Diagnosis of malignant coronary vasospasm by 12-lead Holter electrocardiogram and optical coherence tomography

Sarah Bär^1†, Tilman Perrin^2†, Lorenz Räber¹, and Tobias Reichlin¹*

¹Department of Cardiology, Swiss Cardiovascular Center, Inselspital, University Hospital Bern, University of Bern, 3010 Bern, Switzerland; and ²Department of Cardiology, Bürgerspital Solothurn, 4500 Solothurn, Switzerland

* Corresponding author. Tel: 141 31 664 00 50, Email: [email protected]

^†Sarah Bär and Tilman Perrin authors contributed equally to this article.

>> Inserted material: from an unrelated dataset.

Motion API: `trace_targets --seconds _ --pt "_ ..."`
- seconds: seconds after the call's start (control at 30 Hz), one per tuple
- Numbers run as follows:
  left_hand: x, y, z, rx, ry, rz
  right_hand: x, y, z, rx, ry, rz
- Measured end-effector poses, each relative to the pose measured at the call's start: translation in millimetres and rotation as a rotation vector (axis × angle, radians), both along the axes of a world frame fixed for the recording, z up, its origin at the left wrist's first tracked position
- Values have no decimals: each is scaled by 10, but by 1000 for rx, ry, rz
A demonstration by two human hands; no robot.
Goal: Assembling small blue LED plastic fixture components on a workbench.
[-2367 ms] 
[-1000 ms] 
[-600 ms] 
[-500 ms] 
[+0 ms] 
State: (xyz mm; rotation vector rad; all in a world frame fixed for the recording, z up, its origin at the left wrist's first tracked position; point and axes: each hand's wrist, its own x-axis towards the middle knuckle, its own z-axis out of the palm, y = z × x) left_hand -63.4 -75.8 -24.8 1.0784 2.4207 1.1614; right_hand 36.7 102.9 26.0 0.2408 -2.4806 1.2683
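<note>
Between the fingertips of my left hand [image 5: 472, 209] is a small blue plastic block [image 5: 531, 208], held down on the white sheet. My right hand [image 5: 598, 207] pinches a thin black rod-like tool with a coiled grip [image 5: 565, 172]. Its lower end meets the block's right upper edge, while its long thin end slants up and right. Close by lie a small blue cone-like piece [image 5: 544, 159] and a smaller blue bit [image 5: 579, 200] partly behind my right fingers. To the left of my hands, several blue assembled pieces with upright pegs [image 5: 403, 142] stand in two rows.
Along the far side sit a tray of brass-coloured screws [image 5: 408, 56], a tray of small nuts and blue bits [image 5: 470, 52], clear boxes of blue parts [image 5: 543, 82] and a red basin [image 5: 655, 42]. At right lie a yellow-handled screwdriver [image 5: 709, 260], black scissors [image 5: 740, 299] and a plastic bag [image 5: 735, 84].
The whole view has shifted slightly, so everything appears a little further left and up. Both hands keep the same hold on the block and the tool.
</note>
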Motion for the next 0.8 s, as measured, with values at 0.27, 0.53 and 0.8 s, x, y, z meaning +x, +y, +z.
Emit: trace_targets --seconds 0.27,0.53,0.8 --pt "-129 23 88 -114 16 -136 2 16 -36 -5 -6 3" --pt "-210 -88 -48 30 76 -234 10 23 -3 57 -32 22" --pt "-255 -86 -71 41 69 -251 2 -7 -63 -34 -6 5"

A 73-year-old man presented with recurrent syncopes preceded by angina. Three years earlier, the patient had a pacemaker implanted due to symptomatic sick sinus syndrome. Device interrogation showed several torsade-like ventricular tachycardias (VTs) corresponding with the symptoms. Left ventricular ejection fraction was normal. Coronary angiography revealed diffuse coronary sclerosis and a hazy 50% lesion in the mid left anterior descending artery (LAD), which was treated with a drug-eluting stent. Three days later, the patient experienced another syncope with documentation of ventricular fibrillation by the provided life-vest (Panel A). The pacemaker was upgraded to an implantable cardioverter-defibrillator. During subsequent workup, a 12-lead Holter electrocardiogram (ECG) revealed intermittent giant ST-segment elevations in the anterior and inferior leads (Panel B) with concurrent angina. Repeat coronary angiography showed a good result of the LAD stent (Panel C1, bold dashed line) and normal minimal lumen area of LAD by optical coherence tomography (OCT) (Panel D1). Intracoronary application of 50 µg methergin triggered subtotal left main coronary artery vasospasm (Panel C2) with global ST-segment elevations, severe hypotension and non-sustained VT. The beginning of the spasm was documented by OCT showing a thickening of the media with consecutive lumen narrowing (Panel D2). The vasospasm was reverted by application of sublingual isosorbiddinitrat and intra-coronary nitroglycerine. Repeat testing thereafter was uneventful. A treatment with amlodipine and molsidomine was introduced before discharge. The patient remained symptom-free for 3 months and a 12-lead Holter ECG showed no further ST-segment changes. According to our case, both 12-lead Holter ECG and coronary vasospasm testing should be considered during workup of patients with angina without significant coronary artery disease.